Now, the package name is no longer hardcoded, but comes from the matrix (“the reality is, the spoon does not exist”).

Moreover, since the list of packages is provided via the monorepo-builder.php configuration file, we can just extract it from there. That is accomplished by executing the command vendor/bin/monorepo-builder packages-json, which produces a stringified JSON output containing all the packages:

Releasing a new version (for all packages)

The monorepo is kept simple by versioning all packages together, using the same version for all of them. Thus, package A with version 0.7 will depend on package B with version 0.7, and so on.

This means we will be tagging packages even if no code has changed in them. For instance, if package A has been modified, it will be tagged as 0.7, but so will package B, even though it contains no modifications.

The Monorepo builder makes it very easy to tag all packages. We first need to have a workflow to split the monorepo whenever tagged (it’s basically the same workflow from above, plus passing the tag to symplify/github-action-monorepo-split).

Then, we tag the monorepo to version 0.7 by running this command:

vendor/bin/monorepo-builder release "0.7"

Executing this command does real magic. It first releases the code for production:

• Bump mutual dependencies across packages to 0.7
• Tag the monorepo with 0.7
• Do a git push with tag 0.7

And then, it reverts the code back for development:

• Update the branch alias for dev-master in all packages to 0.8-dev
• Bump mutual dependencies to 0.8-dev
• Do a git push

Watching it in action never stops fascinating me. Check how, upon executing a command, the whole environment seems to take a life of its own:

Removing workflows from packages

Even though we are running PHPUnit in our monorepo for all packages, we might still want to run PHPUnit on each package in its own repository after it has been split, if only to show a success badge.

However, we can’t do this anymore. Or at least, not so easily.

The fact that all packages are versioned together and released at the same time, and that the new release for every package takes a bit of time to become available on Packagist — say, five minutes — means that dependencies may not be available when running composer install, causing the PHPUnit workflow to fail.

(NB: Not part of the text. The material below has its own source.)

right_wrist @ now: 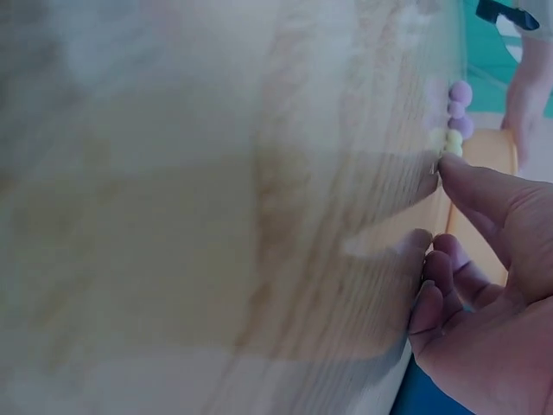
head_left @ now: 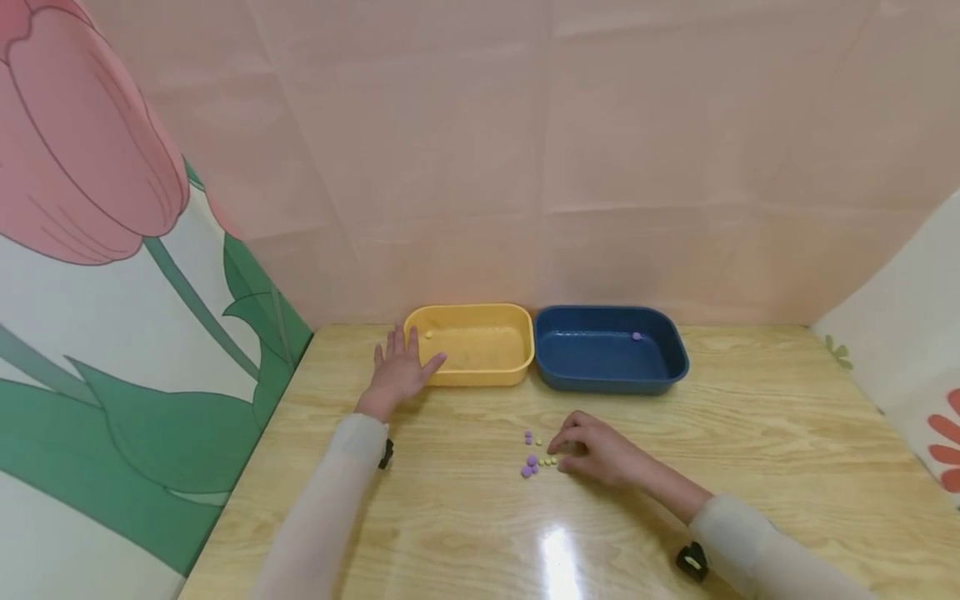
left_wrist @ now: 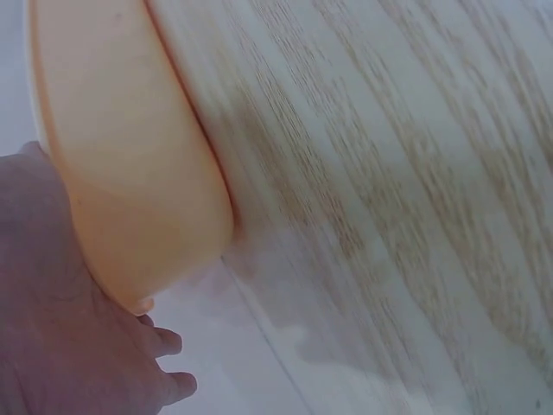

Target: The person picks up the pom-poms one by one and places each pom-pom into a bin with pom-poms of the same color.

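Observation:
With fingers spread, my left hand (head_left: 401, 375) rests at the left end of a yellow tray (head_left: 480, 382). In the left wrist view its palm lies along the tray's rim. My right hand (head_left: 600, 452) is low over the table beside small yellow balls (head_left: 548, 462), thumb and fingertips apart with nothing seen between them. In the right wrist view the thumb tip is right at the yellow balls (right_wrist: 454, 138), with purple balls (right_wrist: 461, 93) beyond. Several purple balls (head_left: 532, 460) lie just left of the yellow ones; two smaller purple balls (head_left: 528, 437) sit farther back.
A dark blue tray (head_left: 611, 386) stands right of the yellow one, with a purple ball (head_left: 636, 337) inside. One yellow ball (head_left: 429, 335) lies in the yellow tray. Behind both trays hangs a pink cloth (head_left: 450, 167). The wooden table (head_left: 750, 400) extends right.

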A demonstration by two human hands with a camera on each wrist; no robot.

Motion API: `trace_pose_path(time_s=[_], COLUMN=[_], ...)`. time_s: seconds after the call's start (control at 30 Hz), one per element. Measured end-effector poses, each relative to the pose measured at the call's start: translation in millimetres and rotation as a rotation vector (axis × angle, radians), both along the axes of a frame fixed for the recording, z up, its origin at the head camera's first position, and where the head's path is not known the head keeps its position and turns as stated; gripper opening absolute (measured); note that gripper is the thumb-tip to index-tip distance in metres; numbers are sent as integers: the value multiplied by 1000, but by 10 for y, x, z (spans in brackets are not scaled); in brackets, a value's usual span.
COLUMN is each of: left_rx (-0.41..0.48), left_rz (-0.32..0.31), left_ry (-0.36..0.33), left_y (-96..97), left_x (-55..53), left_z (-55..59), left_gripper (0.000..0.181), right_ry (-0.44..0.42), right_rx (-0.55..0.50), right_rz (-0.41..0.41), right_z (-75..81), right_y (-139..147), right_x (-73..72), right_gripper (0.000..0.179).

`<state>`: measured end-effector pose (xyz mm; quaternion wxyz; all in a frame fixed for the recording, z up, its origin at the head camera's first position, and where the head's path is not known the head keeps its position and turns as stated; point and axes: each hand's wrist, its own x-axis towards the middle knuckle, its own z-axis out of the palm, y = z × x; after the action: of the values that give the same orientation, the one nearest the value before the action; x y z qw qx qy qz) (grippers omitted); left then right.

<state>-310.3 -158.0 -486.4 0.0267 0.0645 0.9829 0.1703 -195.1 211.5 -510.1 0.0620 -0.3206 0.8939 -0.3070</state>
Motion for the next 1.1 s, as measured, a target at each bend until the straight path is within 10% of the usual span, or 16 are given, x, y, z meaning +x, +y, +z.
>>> trace_pose_path(time_s=[0.57, 1.1], left_rx=[22, -3], left_rz=[9, 24], left_ry=[-32, -68], left_y=[29, 25], left_x=[15, 15], left_z=[75, 48], left_gripper=[95, 98], right_ry=[53, -117], right_rx=[-8, -132], right_rz=[-46, -123], right_z=[-1, 104], right_y=[-61, -92], right_x=[-40, -26], right_gripper=[15, 17])
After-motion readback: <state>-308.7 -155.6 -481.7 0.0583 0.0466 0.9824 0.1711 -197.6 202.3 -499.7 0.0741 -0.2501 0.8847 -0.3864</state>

For instance, if package A depends on package B, tagging them with version 0.3 means that package A’s version 0.3 will depend on package B’s version 0.3. However, because both are split and tagged at the same time, when package A runs an action triggered by pushing to master, package B’s version 0.3 won’t be available yet, and the workflow will fail.

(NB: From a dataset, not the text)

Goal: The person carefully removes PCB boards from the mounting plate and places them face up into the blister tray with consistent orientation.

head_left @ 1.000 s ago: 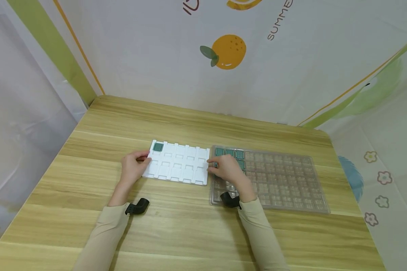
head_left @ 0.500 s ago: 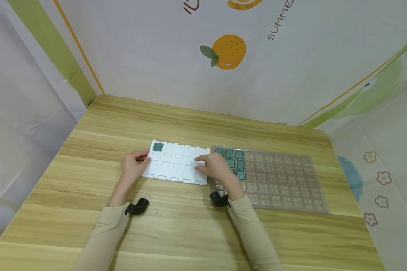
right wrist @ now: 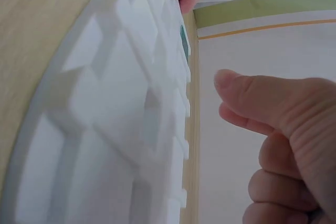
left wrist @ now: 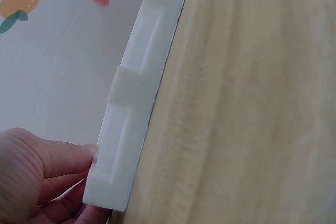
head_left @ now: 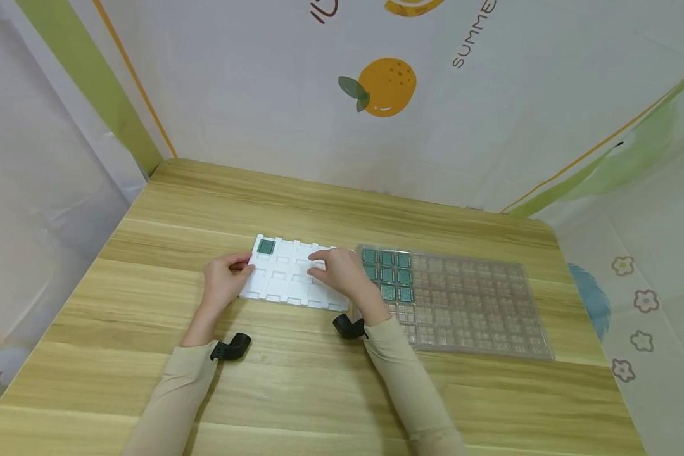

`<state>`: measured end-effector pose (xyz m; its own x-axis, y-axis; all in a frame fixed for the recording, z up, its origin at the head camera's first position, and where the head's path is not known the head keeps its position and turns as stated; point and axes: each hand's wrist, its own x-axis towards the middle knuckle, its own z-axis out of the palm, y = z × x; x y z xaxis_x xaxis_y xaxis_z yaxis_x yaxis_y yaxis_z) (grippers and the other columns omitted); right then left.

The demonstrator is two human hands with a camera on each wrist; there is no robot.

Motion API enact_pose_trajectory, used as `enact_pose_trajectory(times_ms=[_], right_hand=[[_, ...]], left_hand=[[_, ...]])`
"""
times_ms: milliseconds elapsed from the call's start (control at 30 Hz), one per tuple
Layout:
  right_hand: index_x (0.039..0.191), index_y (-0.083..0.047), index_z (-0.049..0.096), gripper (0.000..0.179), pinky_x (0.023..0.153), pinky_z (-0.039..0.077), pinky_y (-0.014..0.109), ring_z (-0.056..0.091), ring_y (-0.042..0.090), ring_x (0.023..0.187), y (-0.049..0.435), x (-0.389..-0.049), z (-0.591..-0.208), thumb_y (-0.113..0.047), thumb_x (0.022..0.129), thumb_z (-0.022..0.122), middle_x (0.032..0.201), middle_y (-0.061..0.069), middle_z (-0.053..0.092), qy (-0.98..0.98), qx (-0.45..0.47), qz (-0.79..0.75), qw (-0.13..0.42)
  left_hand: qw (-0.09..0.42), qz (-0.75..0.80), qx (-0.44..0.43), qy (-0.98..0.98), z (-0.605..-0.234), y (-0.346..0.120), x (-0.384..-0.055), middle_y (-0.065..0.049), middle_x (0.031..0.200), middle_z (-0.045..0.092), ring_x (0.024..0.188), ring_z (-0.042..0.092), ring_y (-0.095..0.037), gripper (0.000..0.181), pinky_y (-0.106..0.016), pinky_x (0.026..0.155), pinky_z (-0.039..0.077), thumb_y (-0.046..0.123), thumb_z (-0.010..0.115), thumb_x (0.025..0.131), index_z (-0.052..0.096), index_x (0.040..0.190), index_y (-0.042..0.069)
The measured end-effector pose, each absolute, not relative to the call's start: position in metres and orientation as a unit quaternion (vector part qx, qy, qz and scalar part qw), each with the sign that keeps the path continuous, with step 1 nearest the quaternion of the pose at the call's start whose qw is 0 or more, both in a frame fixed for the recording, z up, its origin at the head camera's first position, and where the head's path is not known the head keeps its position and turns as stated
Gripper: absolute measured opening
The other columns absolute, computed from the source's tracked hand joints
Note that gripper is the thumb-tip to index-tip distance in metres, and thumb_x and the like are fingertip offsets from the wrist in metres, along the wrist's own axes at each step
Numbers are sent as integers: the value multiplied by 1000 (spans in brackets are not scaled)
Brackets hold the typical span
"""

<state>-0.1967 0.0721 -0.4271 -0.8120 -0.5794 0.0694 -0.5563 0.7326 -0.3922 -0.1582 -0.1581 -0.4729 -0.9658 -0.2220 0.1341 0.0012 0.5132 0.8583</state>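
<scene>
A white plastic tray (head_left: pixel 287 285) with two rows of shallow pockets lies on the table. In its far left pocket sits a green square chip (head_left: pixel 266 246). My left hand (head_left: pixel 223 278) pinches the tray's left end between thumb and fingers; the left wrist view shows the thumb (left wrist: pixel 71 157) at the tray's edge. Above the right half of the tray hovers my right hand (head_left: pixel 342 272), thumb and index finger apart in the head view, other fingers curled. I see nothing between them. The right hand hides part of the tray's right end.
Right of the white tray lies a large clear tray (head_left: pixel 479 307) with many small pockets. Several green chips (head_left: pixel 387 275) fill its far left pockets. Each wrist carries a black camera mount (head_left: pixel 232 348). A printed curtain (head_left: pixel 262 95) hangs behind the table.
My right hand has moved left from the white tray's right edge to above its pockets, uncovering chips in the clear tray. My left hand and the white tray have stayed put.
</scene>
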Motion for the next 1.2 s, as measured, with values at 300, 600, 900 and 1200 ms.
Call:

In conclusion: you will need to remove running these workflows from every package’s repository, and rely only on the workflows from the monorepo.

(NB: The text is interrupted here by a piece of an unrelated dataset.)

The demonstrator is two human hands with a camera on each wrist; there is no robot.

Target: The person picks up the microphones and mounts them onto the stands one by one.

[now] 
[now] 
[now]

Or, if you really want that success badge, find some hack for it (such as delaying 10 minutes the execution of the workflow).

Conclusion

A monorepo helps manage the complexity of a big codebase. It makes it easy to maintain a coherent snapshot or state for the whole project, allows for submitting a pull request that involves code from multiple packages, and welcomes first-time contributors to set up the project without hiccups.

All these characteristics can be obtained using a multitude of repositories, too, but in practice, they are very difficult to execute.

A monorepo must itself be managed. Concerning PHP packages, we can do this through the Monorepo builder library. In this article we learned how to set up this tool, configure it, and release our packages with it.